- Side A of the German vinyl

Single by Goombay Dance Band

from the album Sun of Jamaica
- Released: December 1979
- Recorded: 1979
- Genre: Euro disco, schlager
- Label: CBS
- Songwriters: Ekkehard Stein & Wolfgang Jass

Goombay Dance Band singles chronology
| "Ring Ting Ting" (1979) | "Sun of Jamaica" (1979) | "Aloha-Oe, Until We Meet Again" (1980) |

= Sun of Jamaica =

"Sun of Jamaica" is a song performed by German group Goombay Dance Band, written by Ekkehard Stein and Wolfgang Jass. The song was released at the end of 1979, and subsequently included on their debut album, Sun of Jamaica.

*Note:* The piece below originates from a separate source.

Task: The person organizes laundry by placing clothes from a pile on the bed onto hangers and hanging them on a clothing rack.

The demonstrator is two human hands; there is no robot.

The lyrics recount the narrator's desire to visit Jamaica after seeing Mutiny on the Bounty as a boy. He explicitly mentions Marlon Brando in the lyrics, thus referring to the 1962 film version. When he visits, he falls in love with a woman, and vows to later return to be with her. The song was highly successful across Europe, reaching number 1 in no fewer than five countries. Goombay Dance Band have re-recorded the track a number of times later in their career.

==Track listings==
- 7" Single (1979)
A. "Sun of Jamaica" – 4:22
B. "Island of Dreams" – 3:26

==Charts and certifications==

===Weekly charts===

| Chart (1980–1982) | Peak position |
|---|---|
| Austria (Ö3 Austria Top 40) | 1 |
| Belgium (Joepie) | 1 |
| Belgium (Ultratop 50 Flanders) | 1 |
| France (SNEP) | 38 |
| Ireland (IRMA) | 14 |
| Netherlands (Dutch Top 40) | 1 |
| Netherlands (Single Top 100) | 1 |
| New Zealand (Recorded Music NZ) | 19 |
| Spain (AFE) | 1 |
| Sweden (Sverigetopplistan) | 5 |
| Switzerland (Schweizer Hitparade) | 3 |
| UK Singles (OCC) | 50 |
| West Germany (GfK) | 1 |

===Year-end charts===

| Chart (1980) | Position |
|---|---|
| Austria (Ö3 Austria Top 40) | 1 |
| Belgium (Ultratop Flanders) | 7 |
| Netherlands (Dutch Top 40) | 8 |
| Netherlands (Single Top 100) | 3 |
| Spain (AFE) | 5 |
| Switzerland (Schweizer Hitparade) | 6 |
| West Germany (Official German Charts) | 1 |

===Certifications===

| Region | Certification | Certified units/sales |
| Germany (BVMI) | Platinum | 1,000,000^{^} |
^{^} Shipments figures based on certification alone.